Friday, May 08, 2015
Today was Senior Chapel at WCS and as I watched, I was struck by how many of our grads are from Asia. This is about how things are not always what they seem to be. I wrote it on December 7, 2008.
This is Melanie. This delightful ten year old was adopted at one year from a Chinese orphanage, being found abandoned shortly after her birth. Her adoptive mother is an American Christian. Last year, Melanie came home from Sunday school and told her mom they had to go to China and help the little children. Melanie and her mom, a school teacher, raised the funds through much hard work and prayer and made their pilgrimage to Shenyang last July. That's where I met them. Melanie and I became big buddies. We spent a great deal of time together as she was the only child on our mission team and my maturity level allows me to relate easily to that age group. Her mom came to me one day and asked if I had any ideas concerning an obstacle she was unexpectedly encountering. People on the streets would see Melanie and this white American woman and assume the Asian-looking girl was her translator. When they began speaking to Melanie in Chinese, she would not respond and those trying to communicate with her thought she was rude. Little did they know she understood no more than her mother. Melanie survived. She is a world class young lady and an aspiring artist- I have one of her framed masterpieces in my classroom. Horses are her specialty and I treasure mine.All this brings me to last Friday. We had tests in all my classes and I encourage my students to add a prayer request to the bottom of their exam. This was penned by one of my sophomore scholars, a young man from Taiwan:
"Thanks to God for letting the Chinese minister come to my school. Sometimes, I didn't understand what American preachers pray. Because of him, I can understand. I can pray together."

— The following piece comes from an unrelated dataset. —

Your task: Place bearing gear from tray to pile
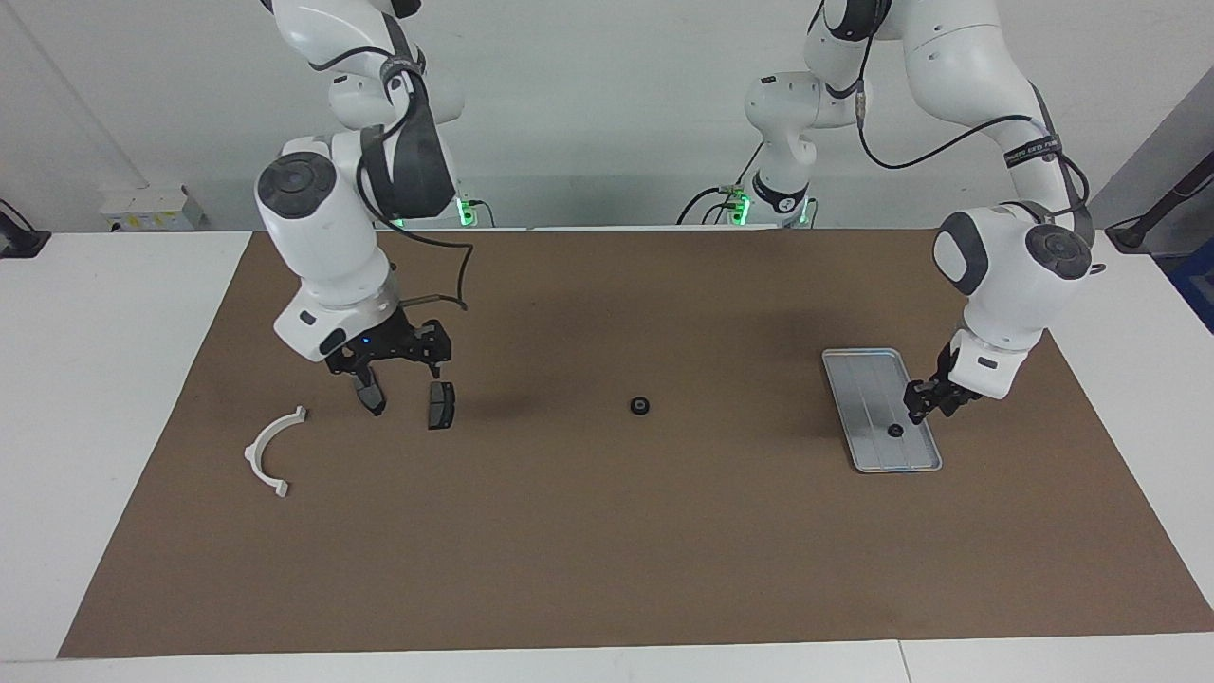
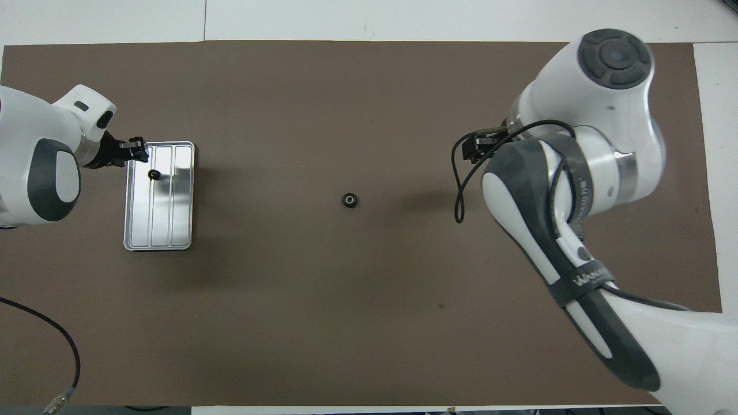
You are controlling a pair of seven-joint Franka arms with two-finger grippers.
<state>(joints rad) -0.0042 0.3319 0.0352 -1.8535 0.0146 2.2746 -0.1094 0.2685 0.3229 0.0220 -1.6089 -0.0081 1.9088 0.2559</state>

You see, on Thursday, Eric Tan, a Chinese-speaking minister from Singapore who is working with our congregation, spoke in a special chapel for our Chinese students. He obviously made a deep impression on this tenth grader. Understanding is everything, isn't it? Just to make a point, I Googled English-Chinese Translations. I found a website and typed in my student's prayer request to be interpreted. Here is his prayer request in Mandarin:
对上帝的感谢让中国部长来到我的学校。 有时我don' t了解什么美国部长祈祷。 由于他，我可以了解。 我可以一起祈祷。
(I'm not sure why the word don't showed up but it did, even after I retyped. Maybe there is no comparable symbol so it makes sense just to put it into English.)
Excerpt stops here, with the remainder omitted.